In 1961 he started spending most of his time at a friend’s house in Manhattan and, aged 23, he joined two others “who wanted to social climb”, and opened an art gallery on Madison Avenue. The John Daniels Gallery lasted less than a year, and lost the founders money, but staged Sol LeWitt’s first solo exhibition as well as group shows featuring Judd, Dan Flavin and Robert Smithson. Forced to live back at his parents’, paying off the debts through writing essays and articles on his peers, as well as subjects including the television persona of the entertainer Dean Martin and the paintings of President Dwight Eisenhower, Graham started creating his own art in 1966.

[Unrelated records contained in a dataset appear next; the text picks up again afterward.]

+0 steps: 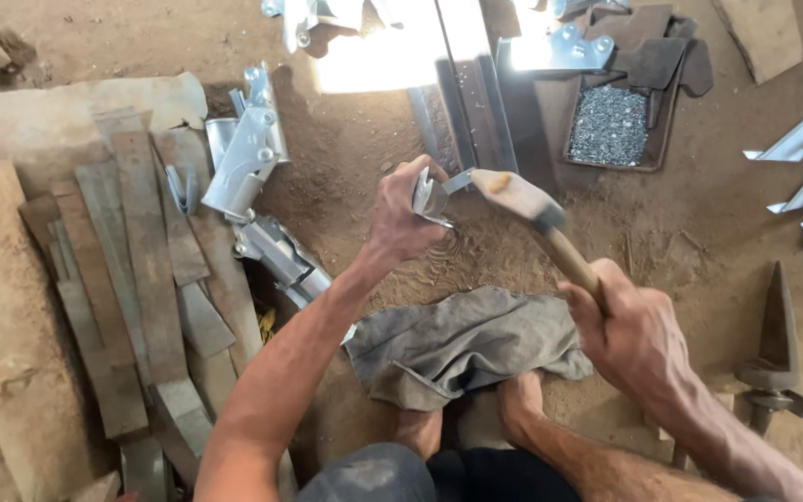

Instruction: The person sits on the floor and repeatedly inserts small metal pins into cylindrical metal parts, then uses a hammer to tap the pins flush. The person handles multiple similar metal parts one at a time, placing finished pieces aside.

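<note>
a small bent metal piece [434,195] is gripped in the left hand [401,218] above the dirt floor [504,251] — a wooden-handled hammer [532,218] is clasped in the right hand [629,330], its head touching the piece, near a grey cloth [462,344].

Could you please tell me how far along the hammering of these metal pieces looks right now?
Done, it seems: shaped brackets piled at the left. In hand: the left hand holds a small metal piece while the right hand holds the hammer against it. Left: flat strips stacked unworked, and the box of rivets remains well filled.
</note>
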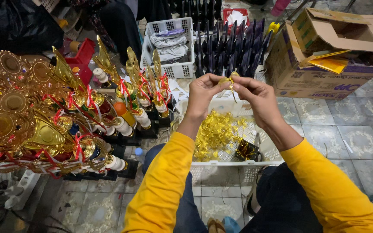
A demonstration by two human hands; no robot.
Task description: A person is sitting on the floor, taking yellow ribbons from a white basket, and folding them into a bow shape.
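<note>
Head view: your left hand (201,92) and right hand (255,97) pinch a gold ribbon (229,82) above the white basket (221,163); it looks light, limp and slippery, so hold near the knot.

Floor: grey patterned tiles (346,129) are spreading out all around you, scuffed and dusty.
Left: gold trophies (44,108) with red ribbons are crowding the floor beside you.
Far centre: a white slatted crate (169,69) is sitting by a row of upright black pieces (229,47).
Far right: an open cardboard box (320,64) is standing on the tiles.
Far left: a black bag (14,21) is slumping.
Light: even light is falling from above you.
</note>
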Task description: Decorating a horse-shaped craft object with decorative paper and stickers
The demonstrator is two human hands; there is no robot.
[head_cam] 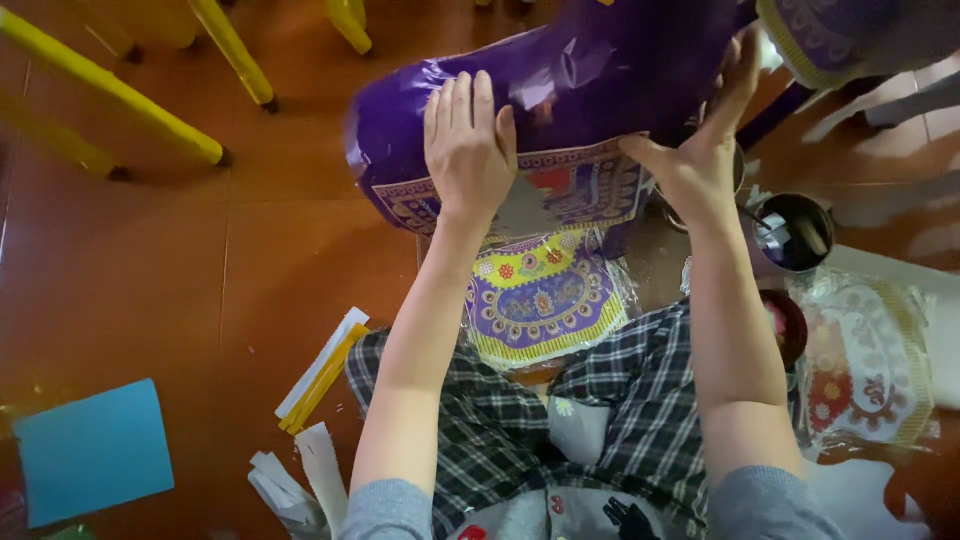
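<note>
Observed from the lap outward, with the purple foil-covered figure (560, 90) as reference. Below the figure, a patterned paper cut-out (540, 300) is lying loose on the person's checked lap. The left hand (468, 145) is pressing flat and fully spread on the figure's near flank, gripping nothing. The right hand (700, 150) is lying open against its right side, fingers reaching upward, steadying rather than clasping. Risk, as judged: with neither hand closing, the glossy foil may be slipping or creasing under the palms. Right of the figure, a dark pot (795, 232) is standing close to the right forearm and could be knocked over. Left of the figure the tiled floor is offering open room; beyond it, yellow chair legs (235, 50) are bounding the space.
</note>
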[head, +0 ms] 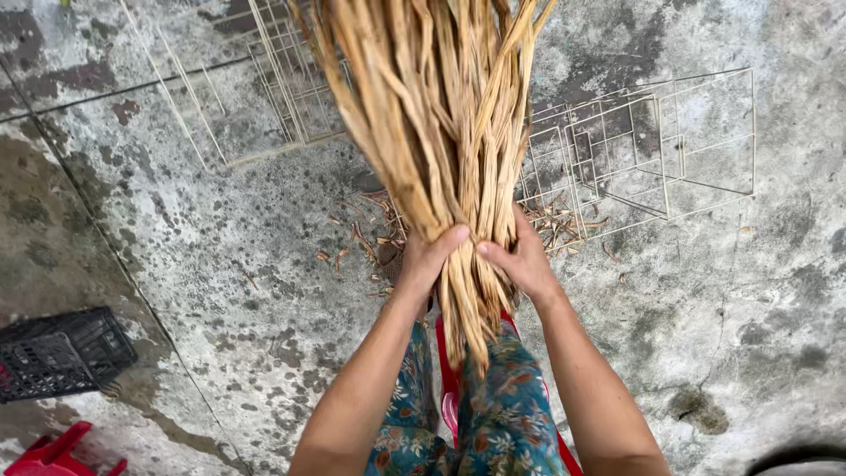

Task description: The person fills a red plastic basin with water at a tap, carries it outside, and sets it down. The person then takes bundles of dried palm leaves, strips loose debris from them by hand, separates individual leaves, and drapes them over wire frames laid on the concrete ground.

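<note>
A thick bundle of long dry tan plant strips point(436, 115) stands up from my lap and fans out toward the top of the view. My left hand point(429, 258) wraps around the bundle's lower part from the left. From the right, my right hand point(522, 258) clasps the same spot, thumbs almost meeting in front. The cut ends of the strips hang below my hands over my floral-patterned trousers point(493, 414).
Wire frames lie on the stained concrete floor, one at the upper left point(273, 88) and a box-shaped one at the right point(652, 150). Dry scraps point(361, 238) litter the floor beneath the bundle. A black plastic crate point(57, 353) and a red stool point(57, 454) sit at the lower left.
</note>
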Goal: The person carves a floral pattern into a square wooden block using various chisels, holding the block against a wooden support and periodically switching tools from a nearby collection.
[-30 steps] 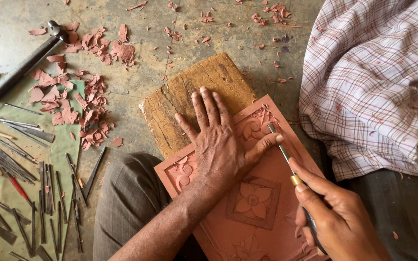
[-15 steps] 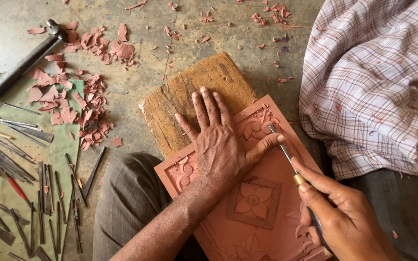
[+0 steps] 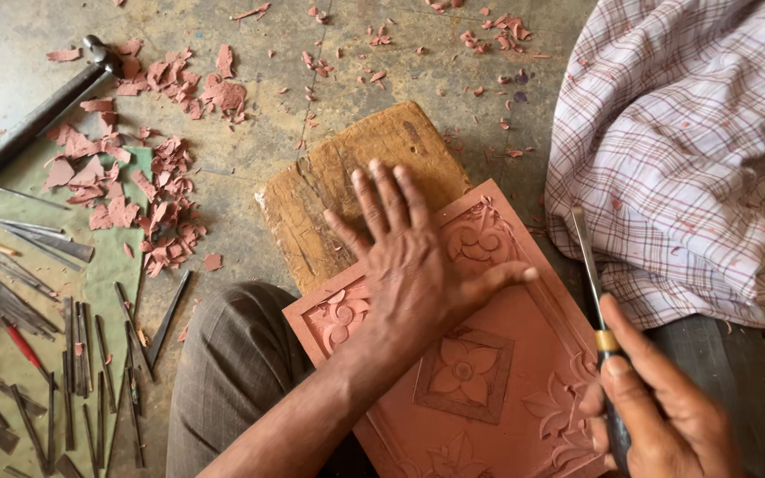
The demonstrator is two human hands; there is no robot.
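Lifted off the tile since earlier, right hand grips the chisel at 4 o'clock; left hand lies flat, fingers spread, on the stiff, brittle-looking clay tile resting on the wooden block; best supported underneath by its edges.

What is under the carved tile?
The far end of the tile rests on a wood block; its near part lies over the person's lap. The left hand presses flat on top. How far the block reaches beneath is covered.
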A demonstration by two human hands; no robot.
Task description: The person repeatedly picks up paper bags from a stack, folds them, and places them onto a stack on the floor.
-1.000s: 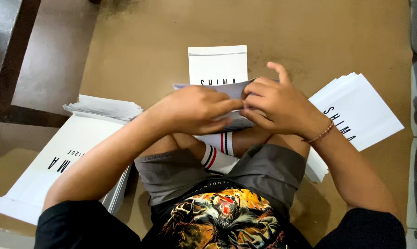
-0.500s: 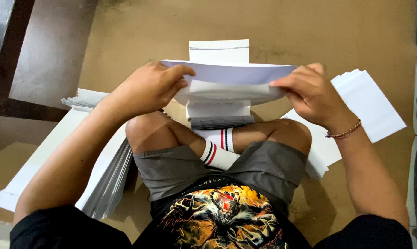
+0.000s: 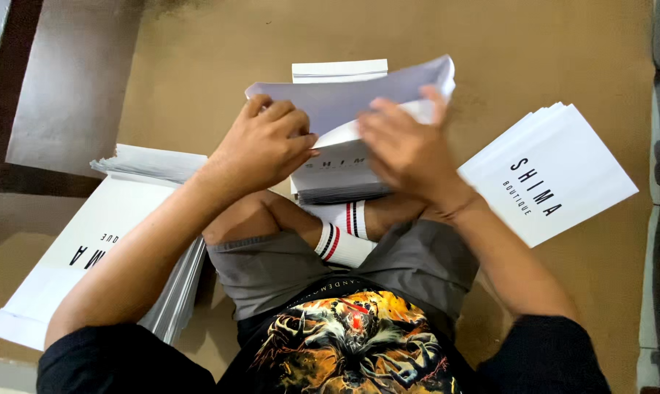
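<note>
Apparently folded white paper bag (image 3: 359, 98)

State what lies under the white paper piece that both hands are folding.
Under the white paper piece held by the left hand and right hand lies a stack of printed white paper items. Its depth and what is beneath stay hidden.

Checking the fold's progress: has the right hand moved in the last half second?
Yes. The right hand has come in from the right stack toward the left hand, over the middle stack.
</note>
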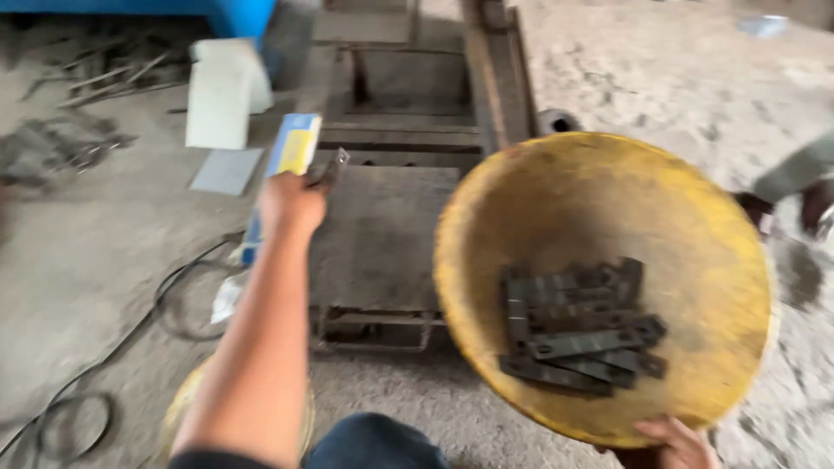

Dan Graham’s Model for Skateboard Pavilion, 1989. Photograph: Courtesy Lisson Gallery

One early work, Schema, consists of a series of A4 sheets summarising the texts Graham had published by word count, number of nouns and adjectives, percentage of the page covered by text, and other such statistics. His first solo exhibition took place at the John Gibson Gallery, New York, in 1969; the following year he was invited to Canada to teach at the Nova Scotia School of Design in Halifax. “I had no money. I never had any money in my life, and I wanted to make film and video … they had equipment.”

Featuring his students, Graham’s 1972 performance work Two Consciousness Projections(s) sees a woman sitting in front of a television that relays her own image, a live stream from the camera being operated by a man who is standing behind the monitor. Speaking at once, the woman is tasked with describing her mind while the man only narrates the scene he can see through the lens of his camera. “The man was like an old Freudian analyst, like Sigmund Freud, who thought the idea was the man knows everything,” Graham said. “And the woman is just a subject. [The audience], eventually they identify with the woman, because obviously, she was able to talk about herself.”

Mirrors first entered his work three years later with Performer/Audience/Mirror, also made in Halifax, in which a man describes his reflection in excruciating detail before an audience. Public Space/Two Audiences, produced for the 1976 Venice Biennale (the first of three times that he participated), divided a gallery into two parts with a soundproofed glass partition, with a mirror on the far wall, so that each group could silently view the other as well as their own reflection.

His interest in art was “a hobby” he said, but he was deadly serious on other subjects, most notably rock music and astrology. His 55:27-minute film Rock My Religion (1982-84), made up of collaged found footage, posits gig-going as an ecstatic religious experience: “While individual rock heroes (singers) are unrepentant sinners, the rock group is more like a self-sufficient commune,” the narrator intones at one point.

For the 2006 Whitney Biennial he collaborated with the artists Tony Oursler and Rodney Graham on Don’t Trust Anyone Over 30, a rock opera puppet show. Sometimes refusing to work with people if their star sign did not suit, Graham wrote an occasional column on the horoscopes of famous architects for Domus magazine.

His work was shown at the Documenta festival in Kassel, Germany, five times from 1972 onwards and was the subject of a travelling retrospective, which opened at the Whitney Museum in New York in 2009. His first public pavilion was commissioned for the Argonne National Laboratory in Chicago in 1978 with over 50 more following, including Turner Contemporary in Margate in 2013, and in the courtyard of the Lisson Gallery in London in 2018.

He is survived by his wife, the artist Mieko Meguro, a son, Max, and a brother, Andy.

Daniel Graham, artist, born 31 March 1942; died 19 February 2022

This article was amended on 3 March 2022. The circumstances of the 1966 article in Arts magazine, rather than Arts News, have been clarified, as has the point at which Dan Graham would have had access to the works of Walter Benjamin. It was further amended on 8 March 2022: Mieko Meguro was Dan Graham’s wife rather than his partner, and he is also survived by a son, Max.